PostPosted: Mon Aug 18, 2014 4:54 pm
by coolrb
I could generate TOC in appropriate page.
- I first added a Div element in my HTML page with style
Code: Select all
<div id="toc">
  <p>Table Of Contents</p>
  </div>
#toc {-fs-page-sequence: start;page-break-after: always;page-break-before: always;}

And then in my java code:
Code: Select all
String xpath = "//w:r[w:t[contains(text(),'Table Of Contents')]]";
      List<Object> list = documentPart.getJAXBNodesViaXPath(xpath, true);
         for(Object obj : list){
            R r = (R)obj;
            P p = (P)r.getParent();
            p.getContent().add(getTocParaUsingDocx4j());
         }

Though this solved my problem, but when I open word document I get a dialog with following message
Code: Select all
This document contains fields that may refer ....

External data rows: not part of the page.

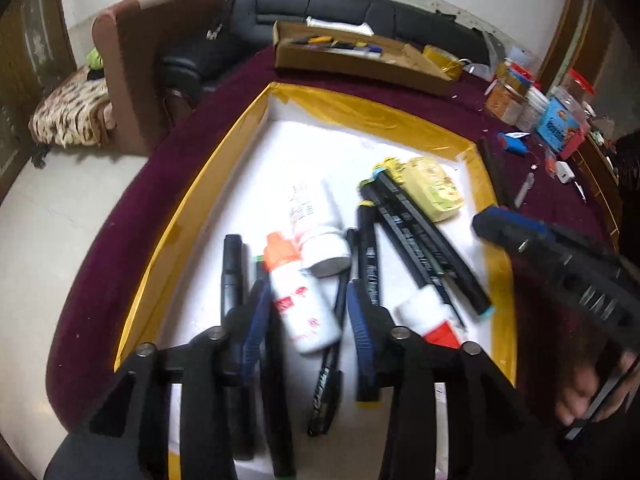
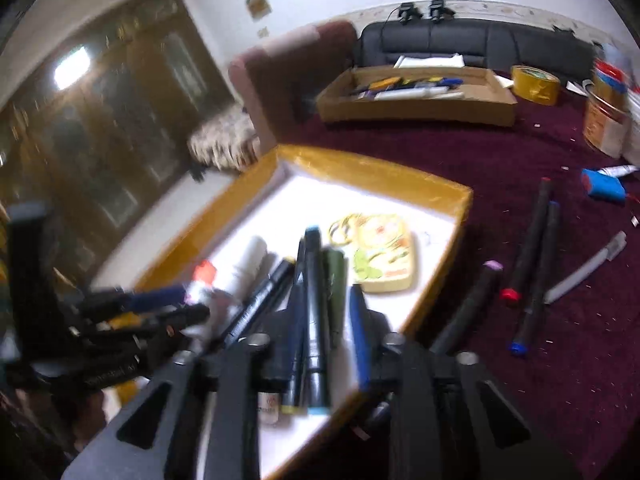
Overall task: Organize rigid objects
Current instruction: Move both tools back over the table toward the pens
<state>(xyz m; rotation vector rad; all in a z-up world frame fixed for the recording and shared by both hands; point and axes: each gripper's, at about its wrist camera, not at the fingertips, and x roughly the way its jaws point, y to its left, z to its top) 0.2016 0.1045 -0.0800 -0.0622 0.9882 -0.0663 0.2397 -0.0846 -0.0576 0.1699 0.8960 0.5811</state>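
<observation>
Filling your gold-rimmed white tray (image 2: 372,178): markers inside; three black markers (image 2: 532,252) at three o'clock remain; left gripper (image 1: 308,312) and right gripper (image 2: 326,316) fingers spread, gripping nothing.

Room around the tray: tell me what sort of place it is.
Probably a home living room: a black sofa along the wall, a brown armchair beside it, and a wooden cabinet with glass doors.

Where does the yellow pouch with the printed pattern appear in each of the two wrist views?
Left wrist view: the yellow pouch lies right of centre, near the tray's far right corner, beside the black markers.
Right wrist view: the yellow pouch sits near the centre, just beyond the marker tips.
Shared landmark: the cardboard box on the maroon cloth beyond the tray.
</observation>
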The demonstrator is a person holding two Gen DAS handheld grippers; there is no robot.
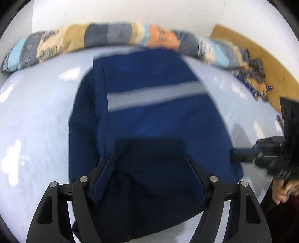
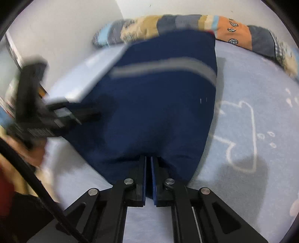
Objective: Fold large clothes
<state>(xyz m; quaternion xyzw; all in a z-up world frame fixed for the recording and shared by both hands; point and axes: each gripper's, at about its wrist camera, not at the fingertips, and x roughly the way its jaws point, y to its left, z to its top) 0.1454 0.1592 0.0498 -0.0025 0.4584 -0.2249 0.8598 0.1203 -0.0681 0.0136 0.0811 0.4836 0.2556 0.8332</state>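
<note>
**Navy garment on the bed, one claw wide and one clamped**

A navy blue garment (image 1: 149,115) is spread on the pale blue bed sheet (image 1: 37,121). Its long axis is directed away from the cameras, toward the patchwork quilt (image 1: 104,35) that is rolled along the white wall (image 1: 130,11). A grey reflective stripe (image 1: 155,95) is laid across the garment, at a right angle to the long axis.

In the left wrist view, the left claw (image 1: 149,168) is opened wide above the near end of the garment; the cloth is seen between the two fingers, but whether it is touched cannot be told. At the right edge the other claw is seen at the side hem.

In the right wrist view, the right claw (image 2: 148,168) is almost closed, and the near edge of the garment is pinched between its blue pads (image 2: 153,179). White cartoon outlines (image 2: 241,136) are printed on the sheet to the right.
</note>
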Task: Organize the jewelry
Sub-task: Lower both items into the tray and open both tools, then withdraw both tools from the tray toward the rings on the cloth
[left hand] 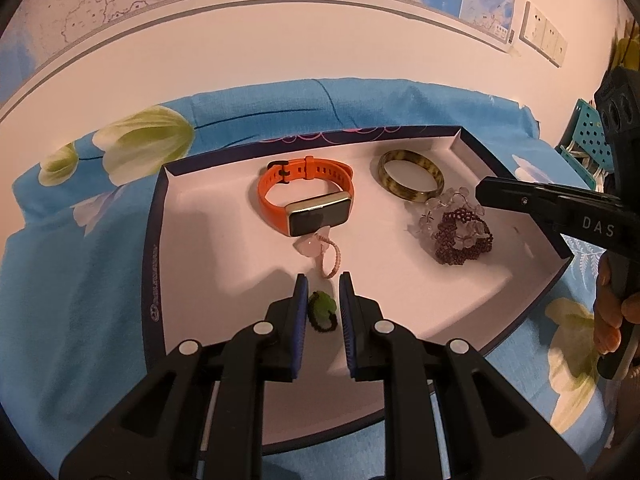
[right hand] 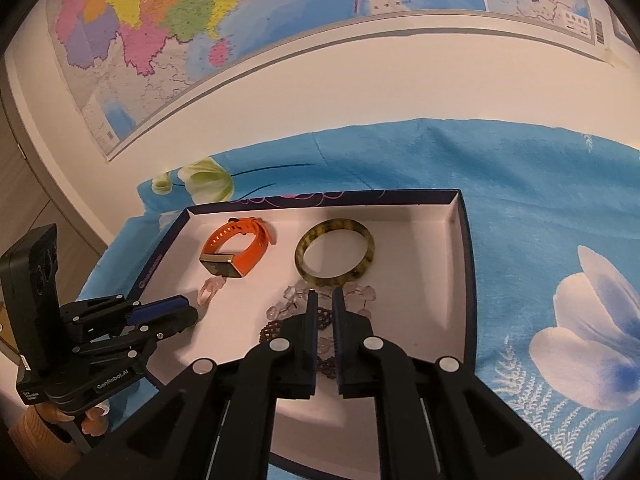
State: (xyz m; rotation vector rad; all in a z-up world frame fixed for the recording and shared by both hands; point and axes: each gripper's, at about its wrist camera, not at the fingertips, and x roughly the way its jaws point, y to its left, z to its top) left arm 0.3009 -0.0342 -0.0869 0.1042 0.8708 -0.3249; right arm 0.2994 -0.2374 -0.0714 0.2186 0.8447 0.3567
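While a coloured wall map [right hand: 168, 20] hangs behind, blue floral cloth [right hand: 540, 200] under white-lined navy box [left hand: 154, 240], left tool [left hand: 323, 292] parted around green hair tie [left hand: 321, 308], right tool [right hand: 325, 308] slightly parted over dark purple beaded bracelet [left hand: 460, 240].

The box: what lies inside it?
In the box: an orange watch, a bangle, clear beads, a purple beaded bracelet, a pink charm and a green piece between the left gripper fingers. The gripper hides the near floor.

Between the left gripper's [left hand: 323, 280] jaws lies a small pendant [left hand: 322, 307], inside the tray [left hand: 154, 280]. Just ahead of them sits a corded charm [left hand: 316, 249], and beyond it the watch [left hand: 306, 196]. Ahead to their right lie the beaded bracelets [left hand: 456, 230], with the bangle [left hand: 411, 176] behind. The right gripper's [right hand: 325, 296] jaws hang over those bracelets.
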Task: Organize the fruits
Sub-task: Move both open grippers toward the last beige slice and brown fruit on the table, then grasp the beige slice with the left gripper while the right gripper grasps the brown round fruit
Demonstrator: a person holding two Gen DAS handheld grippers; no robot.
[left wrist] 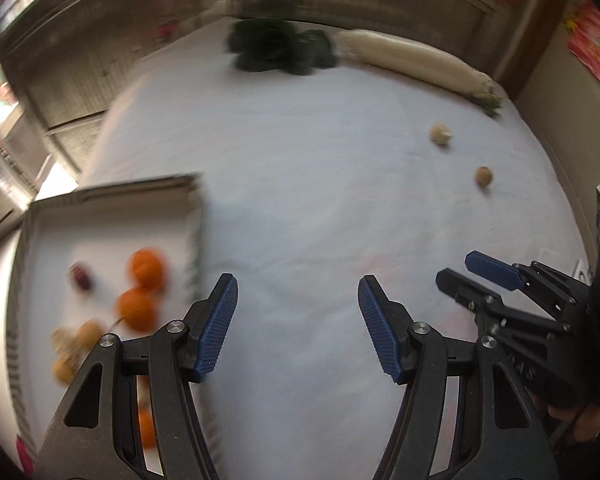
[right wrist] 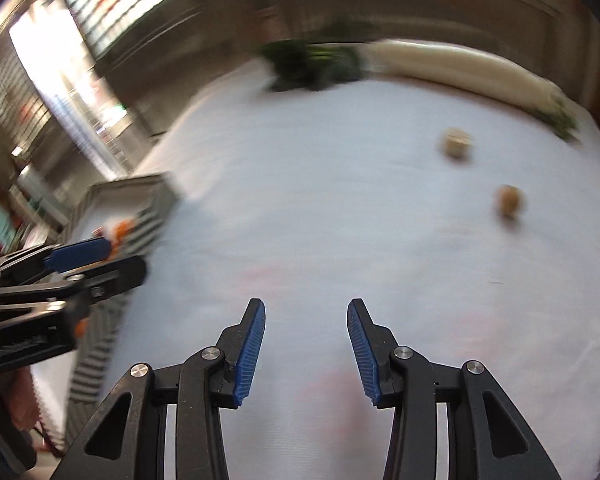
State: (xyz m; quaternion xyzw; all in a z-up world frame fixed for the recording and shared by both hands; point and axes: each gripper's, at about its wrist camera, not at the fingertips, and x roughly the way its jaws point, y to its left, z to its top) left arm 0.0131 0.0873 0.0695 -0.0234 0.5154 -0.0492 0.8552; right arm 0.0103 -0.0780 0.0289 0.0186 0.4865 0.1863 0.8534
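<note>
A cardboard tray lies at the left on the white cloth; in it are two oranges, a dark red fruit and several small tan fruits. Two small tan fruits lie loose at the far right: one pale, one browner. My left gripper is open above bare cloth just right of the tray, nothing between its fingers. My right gripper is open over bare cloth, empty, and shows at the right of the left wrist view. The left gripper appears beside the tray.
At the table's far edge lie dark leafy greens and a long white radish. Wooden cabinets stand behind the table. A hand holds the left gripper's handle. Both views are motion-blurred.
</note>
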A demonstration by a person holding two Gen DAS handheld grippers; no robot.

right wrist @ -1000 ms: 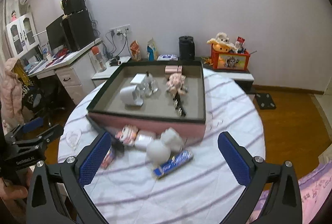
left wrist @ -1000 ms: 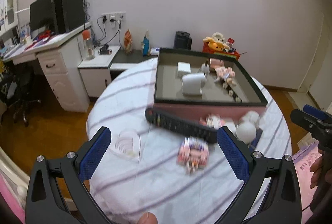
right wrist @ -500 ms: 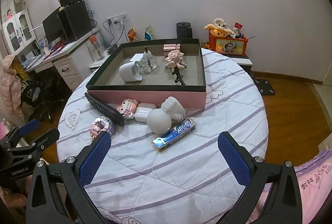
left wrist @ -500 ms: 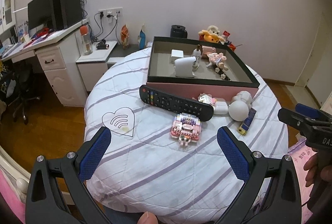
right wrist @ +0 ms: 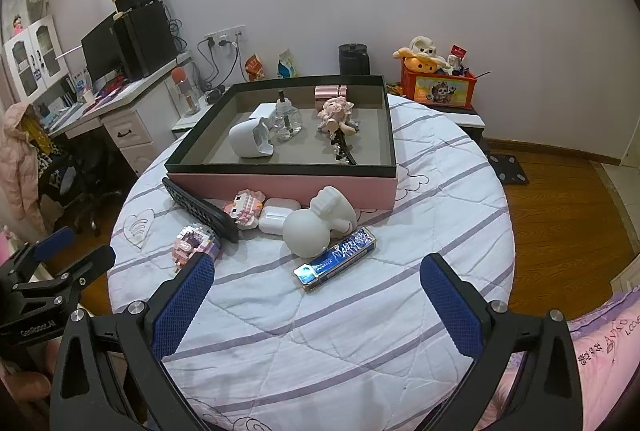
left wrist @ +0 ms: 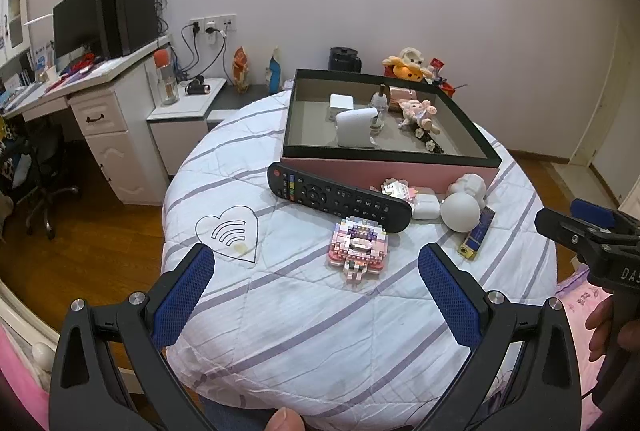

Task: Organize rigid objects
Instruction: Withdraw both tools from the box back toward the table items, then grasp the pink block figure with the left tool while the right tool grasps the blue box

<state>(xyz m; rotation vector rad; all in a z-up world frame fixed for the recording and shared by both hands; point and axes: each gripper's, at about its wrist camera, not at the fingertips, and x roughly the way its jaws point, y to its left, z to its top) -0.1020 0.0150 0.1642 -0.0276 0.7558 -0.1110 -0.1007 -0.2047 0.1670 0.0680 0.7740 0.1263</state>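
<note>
Left wrist: both claws, left claw (left wrist: 316,289) and right claw (right wrist: 317,289), gape wide, empty.

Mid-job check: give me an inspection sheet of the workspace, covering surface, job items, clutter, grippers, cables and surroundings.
Surface: round table under a white purple-striped quilted cover.
Job's things: black-rimmed pink box holds a white cylinder, glass bottle and pink plush; in front lie a black remote control, pink block figure, white earbud case, white plaster figurine and blue harmonica.
Clutter: nothing seen.
Grippers: left gripper and right gripper open, empty, short of the items.
Cables: black leads at wall sockets.
Surroundings: white desk with monitor; wooden floor.
</note>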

Any solution to this dialog?
I also tried plutext's enterprise version. Though TOC was generated without any issue, but when I refresh TOC manually in word document, TOC is replaced by following text
Code: Select all
Table Of Contents
Word did not find any entries for your table of contents.
In your document, select the words to include in the table of contents, and then on the Home tab, under Styles, click a heading style. Repeat for each heading that you want to include, and then insert the table of contents in your document. To manually create a table of contents, on the Document Elements tab, under Table of Contents, point to a style and then click the down arrow button. Click one of the styles under Manual Table of Contents, and then type the entries manually.

I am still clueless when should I try further with plutext's solution or look for alternative. Any suggestion?

Re: Add TOC to imported HTML-> Word document

PostPosted: Mon Aug 18, 2014 7:28 pm
by jason
The TOC code in the Enterprise Ed can generate a new ToC, or update an existing one. To update an existing one, it must be in a ToC content control (which is how modern versions of Word do it).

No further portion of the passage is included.